In Utah, church ball is life. And death. It’s the only thing that matters more than soda.

In Utah, church ball is life. And death. It’s the only thing that matters more than soda.

Pioneer Day: The World’s Greatest Holiday (Eli McCann, The Beehive)

“I think Pioneer Day is wonderful because it’s this quirky thing we have all to ourselves in this quirky state. It’s a celebration of whatever you love about Utah. It’s a celebration of the community, the towns, and the friendships. It’s a celebration of Coachman’s Diner on State Street promising on a large sign out front that ‘You’ll be pleasantly SURPRISED,’ our Five National Parks we are all starting to wish we advertised a little less, the ‘Cosmo Contains Porn’ billboards along I-15, and the outrageous light display at Draper Park on Christmas.”


Utah Supreme Court rules on a case of LDS ward basketball and injuries in sports (Ben Winslow, Fox 13)

In Utah, church ball is life. And death. It’s the only thing that matters more than soda. The Utah Supreme Court knows this (probably because they are also church ballers) and have handed down a pro-ball opinion on a case stemming from a 2012 injury in an LDS basketball game. One guy hurt his knee after getting clubbed by another guy, which is the story of every church ball game ever. The injured man sued the clubber and the Court is having none of it: what goes on in church ball, stays in church ball. Said Sade Turner, an attorney for the defendant, “The decision means Utahns can play hard at the sports they love without worrying about a potential lawsuit for injuries sustained in competition.” Oh boy. I can envision all the unpunished clotheslines and two-arm chops. Tread lightly around church ballers, my friends.  

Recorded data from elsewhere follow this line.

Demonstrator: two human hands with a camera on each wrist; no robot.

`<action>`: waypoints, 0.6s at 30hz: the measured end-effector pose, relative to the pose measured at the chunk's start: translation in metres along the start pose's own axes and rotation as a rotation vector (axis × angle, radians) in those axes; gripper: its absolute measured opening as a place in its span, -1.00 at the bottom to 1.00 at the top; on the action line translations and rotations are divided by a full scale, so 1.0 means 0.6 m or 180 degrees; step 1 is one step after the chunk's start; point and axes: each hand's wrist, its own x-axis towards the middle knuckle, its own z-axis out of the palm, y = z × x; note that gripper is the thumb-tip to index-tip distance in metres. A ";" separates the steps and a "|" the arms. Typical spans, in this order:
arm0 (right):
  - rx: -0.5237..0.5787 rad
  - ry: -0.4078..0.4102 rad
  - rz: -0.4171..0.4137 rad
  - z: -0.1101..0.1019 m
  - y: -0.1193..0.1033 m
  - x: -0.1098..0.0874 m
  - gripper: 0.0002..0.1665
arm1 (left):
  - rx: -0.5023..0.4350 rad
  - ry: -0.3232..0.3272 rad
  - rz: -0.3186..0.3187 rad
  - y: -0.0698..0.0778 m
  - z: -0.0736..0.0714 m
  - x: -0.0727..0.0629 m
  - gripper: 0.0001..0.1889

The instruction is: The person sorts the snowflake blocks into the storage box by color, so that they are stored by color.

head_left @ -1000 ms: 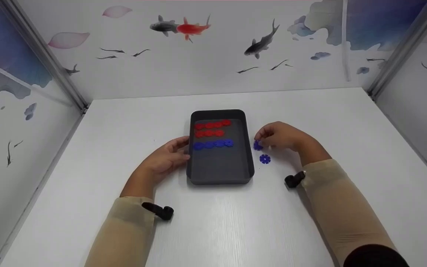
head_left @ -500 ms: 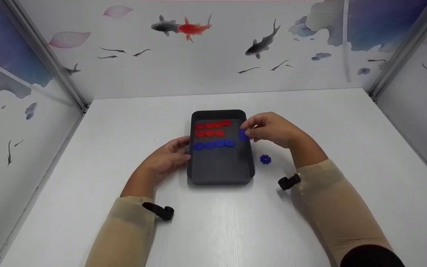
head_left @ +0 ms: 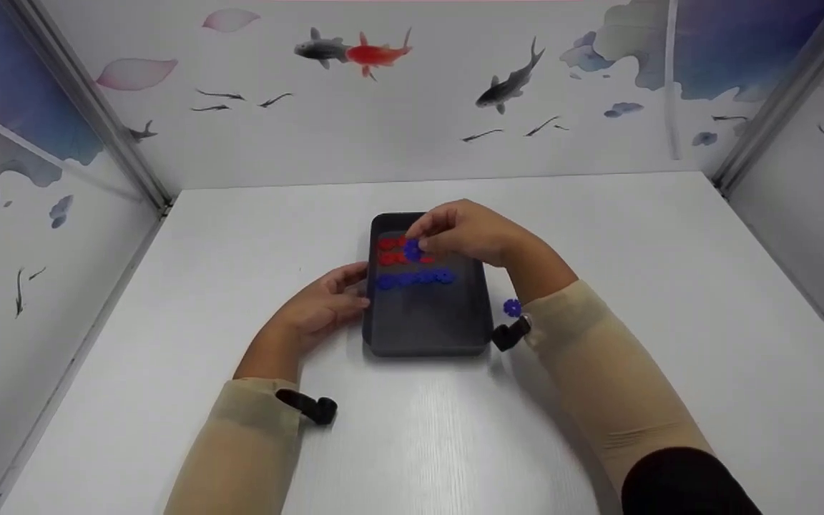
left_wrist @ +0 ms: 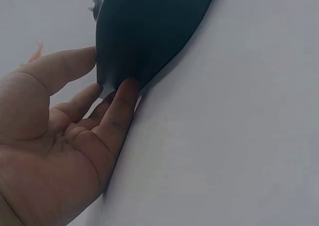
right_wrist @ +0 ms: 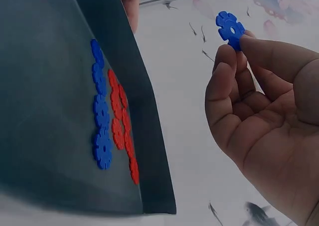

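Note:
Between thumb and fingertip, my right hand [head_left: 473, 232] pinches a blue notched plastic disc [right_wrist: 231, 29] by its edge, above the far part of a dark grey tray [head_left: 430, 325]. Inside the tray lie two rows of red notched discs [right_wrist: 117, 111], partly covered by the right hand in the head view. Nearer to me runs a row of blue notched discs [right_wrist: 102, 113]. The fingers and thumb of my left hand [head_left: 319, 307] touch the tray's left side from outside; the left wrist view shows them extended against its wall.
One more blue notched disc [head_left: 512, 307] lies on the white table [head_left: 398, 443] right of the tray, beside the right wrist's black camera [head_left: 511, 333]. White panels printed with fish [head_left: 508, 82] enclose the table at the back and sides.
My right hand has lifted the blue notched disc from beside the tray and carried it left over the red rows. The left hand stays at the tray's side.

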 end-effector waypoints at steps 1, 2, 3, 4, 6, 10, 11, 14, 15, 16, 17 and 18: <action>-0.0009 -0.0032 0.0021 0.001 -0.003 0.008 -0.76 | 0.0000 0.0017 -0.0011 0.001 0.000 0.000 -0.15; -0.0043 -0.0065 0.0047 0.002 -0.006 0.015 -0.75 | -0.0001 0.0031 -0.0020 0.001 0.001 0.000 -0.15; -0.0085 -0.0101 0.0074 0.003 -0.008 0.022 -0.75 | 0.0003 0.0026 -0.0022 0.002 0.001 0.000 -0.15; -0.0121 -0.0139 0.0102 0.004 -0.009 0.029 -0.75 | -0.0004 0.0038 -0.0033 0.002 0.001 0.000 -0.15; -0.0209 -0.0206 0.0143 0.006 -0.011 0.044 -0.75 | -0.0003 0.0042 -0.0039 0.003 0.000 -0.001 -0.15; -0.0333 -0.0335 0.0204 0.014 -0.006 0.072 -0.75 | 0.0007 -0.0023 -0.0020 0.002 -0.002 -0.002 -0.16; -0.0332 -0.0366 0.0228 0.018 -0.004 0.077 -0.75 | 0.0020 -0.0049 -0.0008 0.002 -0.002 -0.002 -0.16; -0.0305 -0.0416 0.0343 0.028 0.005 0.091 -0.77 | 0.0037 -0.0050 -0.0011 0.002 -0.003 -0.003 -0.16; -0.0281 -0.0421 0.0382 0.032 0.009 0.095 -0.77 | 0.0034 -0.0050 -0.0011 0.002 -0.003 -0.003 -0.16; -0.0264 -0.0418 0.0412 0.036 0.013 0.099 -0.77 | 0.0033 -0.0047 -0.0013 0.002 -0.002 -0.003 -0.17; -0.0267 -0.0421 0.0426 0.039 0.018 0.102 -0.77 | 0.0029 -0.0032 -0.0022 0.002 -0.002 -0.002 -0.17; -0.0278 -0.0427 0.0435 0.042 0.023 0.105 -0.78 | 0.0027 -0.0019 -0.0033 0.001 -0.001 -0.002 -0.18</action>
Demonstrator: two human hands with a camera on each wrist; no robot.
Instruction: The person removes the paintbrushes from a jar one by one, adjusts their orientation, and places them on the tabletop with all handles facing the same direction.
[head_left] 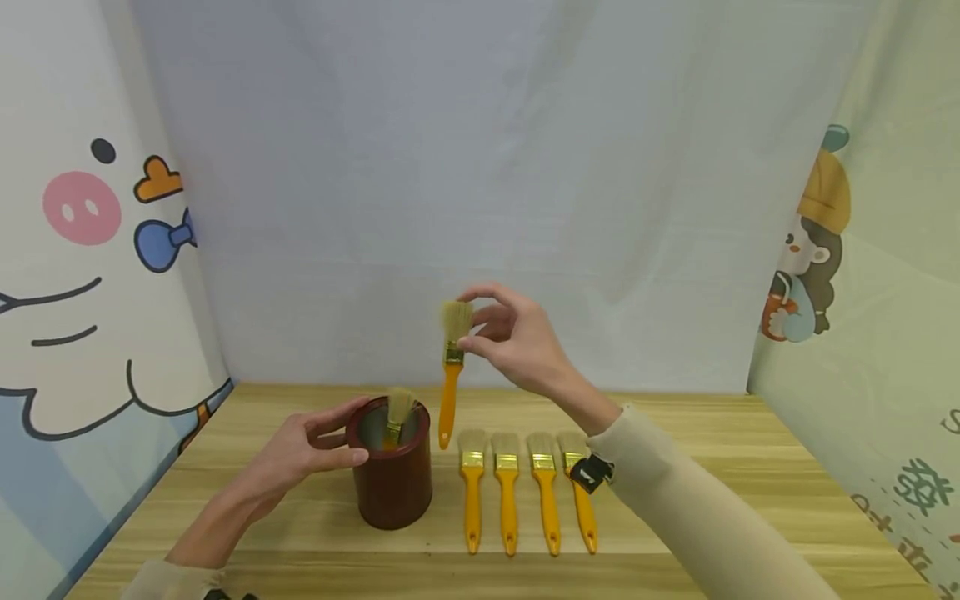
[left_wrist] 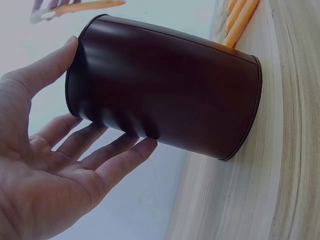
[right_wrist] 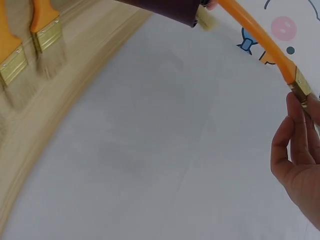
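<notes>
My right hand pinches a paintbrush at its brass-coloured ferrule. The brush hangs upright in the air, pale bristles up and orange handle down, just right of a dark red cylindrical pot. In the right wrist view, thumb and fingers meet at the ferrule. My left hand holds the pot near its rim, thumb on the near side and fingers round the far side. The pot stands upright on the table, and another paintbrush leans inside, bristles up, its handle mostly hidden.
Several matching paintbrushes lie in a row on the wooden table, right of the pot, bristles away from me. My right sleeve overlaps the rightmost one. A white curtain hangs behind; printed cloths flank both sides.
</notes>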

Preston Summerhays, 16, becomes first repeat champion at Utah State Amateur since his uncle in 2001 (Jay Drew, Salt Lake Tribune)

A teenager has won the Utah State Golf Amateur in back-to-back years and I can’t tell if this is uplifting or depressing. It’s amazing Preston Summerhays can drub a field of adults in a physical competition. Unbelievable, actually. It’s distressing that no matter what adults do, teens are somehow always better. They know what’s wrong with the computer. They kick our ass in golf. Between robots and teen prodigies, is there any hope for adults in the future? Honestly, I’ve accepted my fate and am writing this while wearing an adult diaper. I don’t care anymore. We’re all going to be replaced eventually, why not now? At least I don’t have to get up to go to the bathroom and Preston does. That’s a small win, right? RIGHT?!?!


3 cowboys being inducted into Utah's western-themed hall of fame (Mark Saal, Standard-Examiner)

Utah has a cowboy hall of fame. HOW AM I ONLY LEARNING ABOUT THIS NOW? Three dudes with sweet hats (Gerald Young, Val Leavitt, Raymond Moser) are being inducted into the Utah Cowboy and Western Heritage Museum’s Hall of Fame. Each contributed to Utah’s rodeo scene in different ways. One announced the Little Buckaroo Rodeo, which is exactly what it sounds like. One clowned so hard, he was the first rodeo clown from Utah to earn a Professional Rodeo Cowboys Association membership. The HoF event featured western entertainment, aka country music and cowboy poetry. Said Shary Cunningham, chairman for the UCWHM, “Usually, they debate for quite a while before choosing the inductees. But this year, these three were outstanding, immediate choices.”